# TASK PROMPT
From the records below, return every line containing the word "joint".

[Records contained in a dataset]

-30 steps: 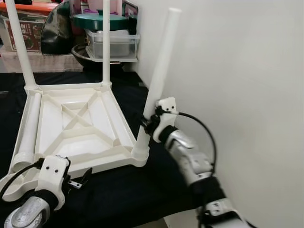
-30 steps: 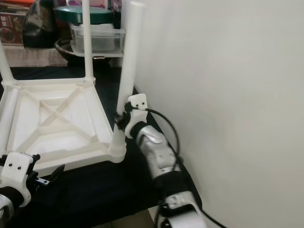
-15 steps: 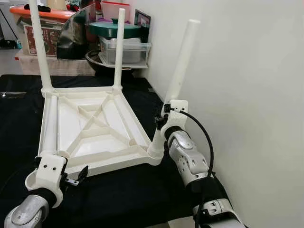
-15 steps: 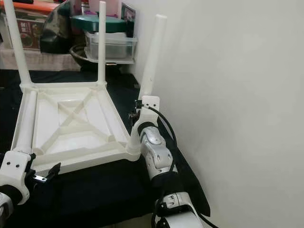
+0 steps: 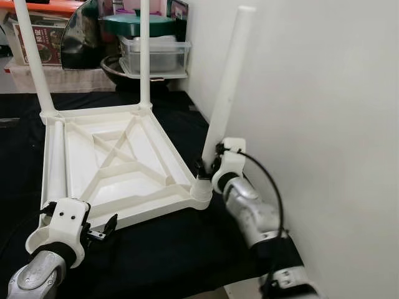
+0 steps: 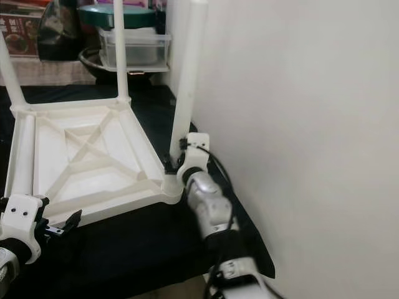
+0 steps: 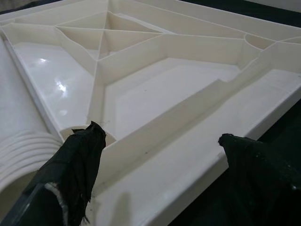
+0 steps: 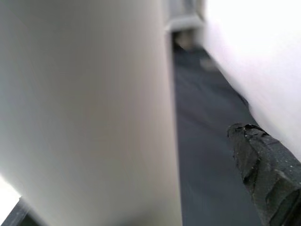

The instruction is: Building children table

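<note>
The right gripper has slid down the leg, jaws gripping; left gripper jaws open.

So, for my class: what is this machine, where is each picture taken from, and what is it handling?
It is a humanoid robot with two silver arms ending in black two-fingered jaws. The two wide pictures come from its head camera; the two close-ups come from cameras on its wrists. A white tabletop lies upside down on a black cloth, with three legs standing up and a spare leg lying along one edge. The right gripper is at the base of the near leg. The left gripper is open by the near edge, holding nothing.
</note>
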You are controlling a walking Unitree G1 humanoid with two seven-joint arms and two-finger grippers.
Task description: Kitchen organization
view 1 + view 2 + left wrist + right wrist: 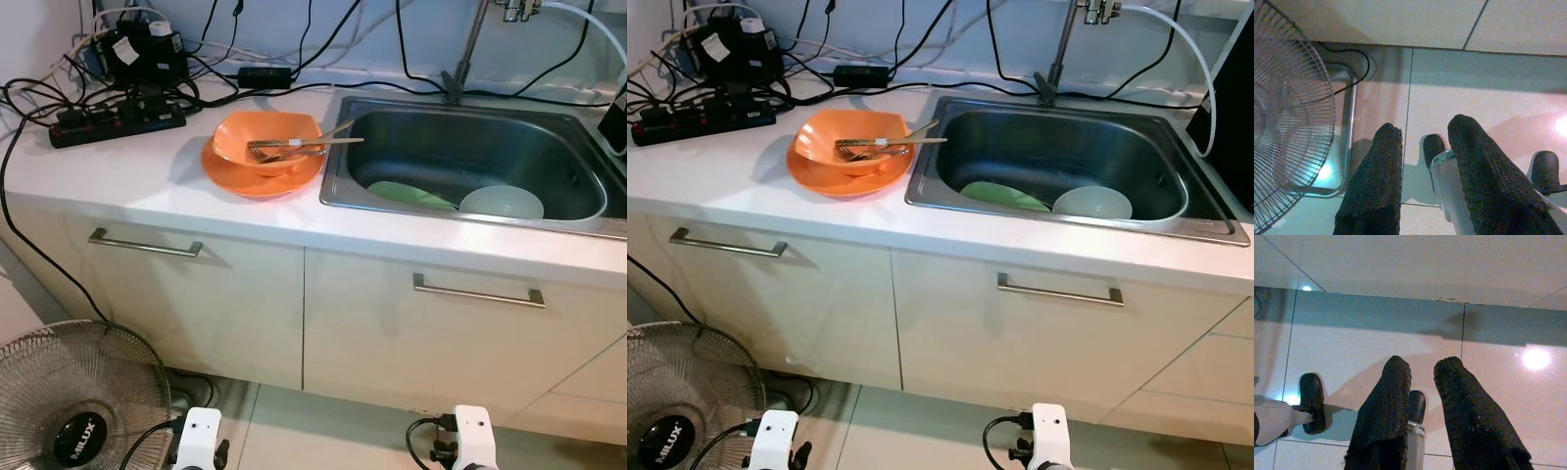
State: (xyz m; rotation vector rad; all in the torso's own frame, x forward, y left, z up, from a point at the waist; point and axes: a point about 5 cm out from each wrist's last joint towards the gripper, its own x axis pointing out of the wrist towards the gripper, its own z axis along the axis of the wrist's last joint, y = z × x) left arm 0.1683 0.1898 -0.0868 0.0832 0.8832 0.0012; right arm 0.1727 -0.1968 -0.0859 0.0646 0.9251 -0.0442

# SOLVED EXERCISE
You are controlling a walking Unitree G1 humanoid with two seven-joint arms and two-finger grippers.
State: (xyz m; rotation vector rad; all in the torso's own frame, x forward, y left, z up, from a point at the waist; point and axes: a point about 5 cm out from each wrist's last joint towards the gripper, its own x axis pointing out of the wrist towards the gripper, its own z axis along the axis of the wrist's last joint, y = z × x) left arm 0.1683 0.1898 -0.0868 0.0832 0.8832 0.0012; right arm 0.1727 -0.1968 -0.0859 0.0646 0.9251 -0.0442

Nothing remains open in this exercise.